• _Prompt_:
Transcribe the data underneath exactly. No images belong in your version.

■ ■ ■ ■

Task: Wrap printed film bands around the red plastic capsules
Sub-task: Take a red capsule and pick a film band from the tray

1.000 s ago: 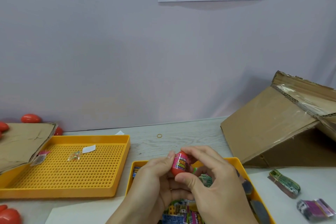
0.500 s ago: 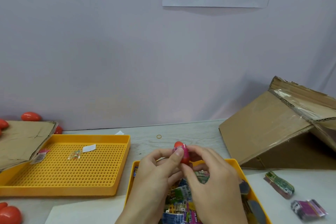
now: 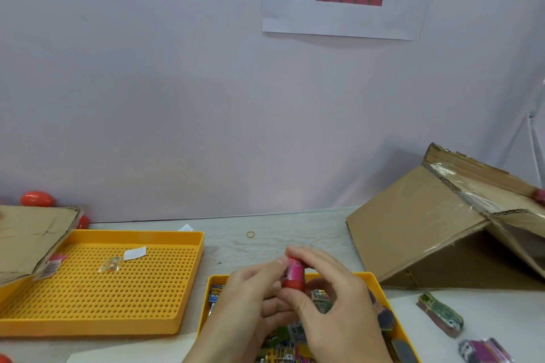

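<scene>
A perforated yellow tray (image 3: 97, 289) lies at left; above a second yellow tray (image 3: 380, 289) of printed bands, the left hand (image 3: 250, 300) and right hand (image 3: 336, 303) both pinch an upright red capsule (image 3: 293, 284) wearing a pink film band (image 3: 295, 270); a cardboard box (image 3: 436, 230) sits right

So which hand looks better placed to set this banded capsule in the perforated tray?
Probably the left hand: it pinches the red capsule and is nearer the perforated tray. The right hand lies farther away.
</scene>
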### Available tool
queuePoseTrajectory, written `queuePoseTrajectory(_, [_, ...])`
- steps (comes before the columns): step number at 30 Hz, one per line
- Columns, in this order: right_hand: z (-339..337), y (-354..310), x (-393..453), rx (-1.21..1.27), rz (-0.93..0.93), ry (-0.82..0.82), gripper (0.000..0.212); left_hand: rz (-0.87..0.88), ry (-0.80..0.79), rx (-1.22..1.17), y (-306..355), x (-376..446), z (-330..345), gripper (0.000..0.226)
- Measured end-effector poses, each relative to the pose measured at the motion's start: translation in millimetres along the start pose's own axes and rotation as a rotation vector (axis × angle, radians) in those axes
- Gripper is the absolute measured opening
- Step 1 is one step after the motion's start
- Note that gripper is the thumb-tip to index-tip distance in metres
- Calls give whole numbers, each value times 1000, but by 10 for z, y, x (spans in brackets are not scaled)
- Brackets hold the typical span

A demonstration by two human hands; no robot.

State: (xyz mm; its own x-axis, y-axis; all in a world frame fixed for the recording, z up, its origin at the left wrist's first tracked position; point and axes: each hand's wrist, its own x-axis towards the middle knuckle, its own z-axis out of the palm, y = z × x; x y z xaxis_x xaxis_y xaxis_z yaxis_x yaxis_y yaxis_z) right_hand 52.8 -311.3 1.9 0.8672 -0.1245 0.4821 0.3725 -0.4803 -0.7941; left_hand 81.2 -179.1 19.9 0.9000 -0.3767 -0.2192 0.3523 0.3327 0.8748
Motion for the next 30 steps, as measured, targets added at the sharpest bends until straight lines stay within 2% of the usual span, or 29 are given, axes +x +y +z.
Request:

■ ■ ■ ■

• _Answer to the problem_:
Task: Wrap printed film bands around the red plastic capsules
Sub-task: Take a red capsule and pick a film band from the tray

1.000 s ago: 
0.500 s ago: 
now: 

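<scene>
A perforated yellow tray (image 3: 97, 289) lies at left; above a second yellow tray (image 3: 380, 289) of printed bands, the left hand (image 3: 250, 300) and right hand (image 3: 336, 303) both pinch an upright red capsule (image 3: 293, 284) wearing a pink film band (image 3: 295, 270); a cardboard box (image 3: 436, 230) sits right

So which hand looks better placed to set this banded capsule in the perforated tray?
Probably the left hand: it pinches the red capsule and is nearer the perforated tray. The right hand lies farther away.
</scene>
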### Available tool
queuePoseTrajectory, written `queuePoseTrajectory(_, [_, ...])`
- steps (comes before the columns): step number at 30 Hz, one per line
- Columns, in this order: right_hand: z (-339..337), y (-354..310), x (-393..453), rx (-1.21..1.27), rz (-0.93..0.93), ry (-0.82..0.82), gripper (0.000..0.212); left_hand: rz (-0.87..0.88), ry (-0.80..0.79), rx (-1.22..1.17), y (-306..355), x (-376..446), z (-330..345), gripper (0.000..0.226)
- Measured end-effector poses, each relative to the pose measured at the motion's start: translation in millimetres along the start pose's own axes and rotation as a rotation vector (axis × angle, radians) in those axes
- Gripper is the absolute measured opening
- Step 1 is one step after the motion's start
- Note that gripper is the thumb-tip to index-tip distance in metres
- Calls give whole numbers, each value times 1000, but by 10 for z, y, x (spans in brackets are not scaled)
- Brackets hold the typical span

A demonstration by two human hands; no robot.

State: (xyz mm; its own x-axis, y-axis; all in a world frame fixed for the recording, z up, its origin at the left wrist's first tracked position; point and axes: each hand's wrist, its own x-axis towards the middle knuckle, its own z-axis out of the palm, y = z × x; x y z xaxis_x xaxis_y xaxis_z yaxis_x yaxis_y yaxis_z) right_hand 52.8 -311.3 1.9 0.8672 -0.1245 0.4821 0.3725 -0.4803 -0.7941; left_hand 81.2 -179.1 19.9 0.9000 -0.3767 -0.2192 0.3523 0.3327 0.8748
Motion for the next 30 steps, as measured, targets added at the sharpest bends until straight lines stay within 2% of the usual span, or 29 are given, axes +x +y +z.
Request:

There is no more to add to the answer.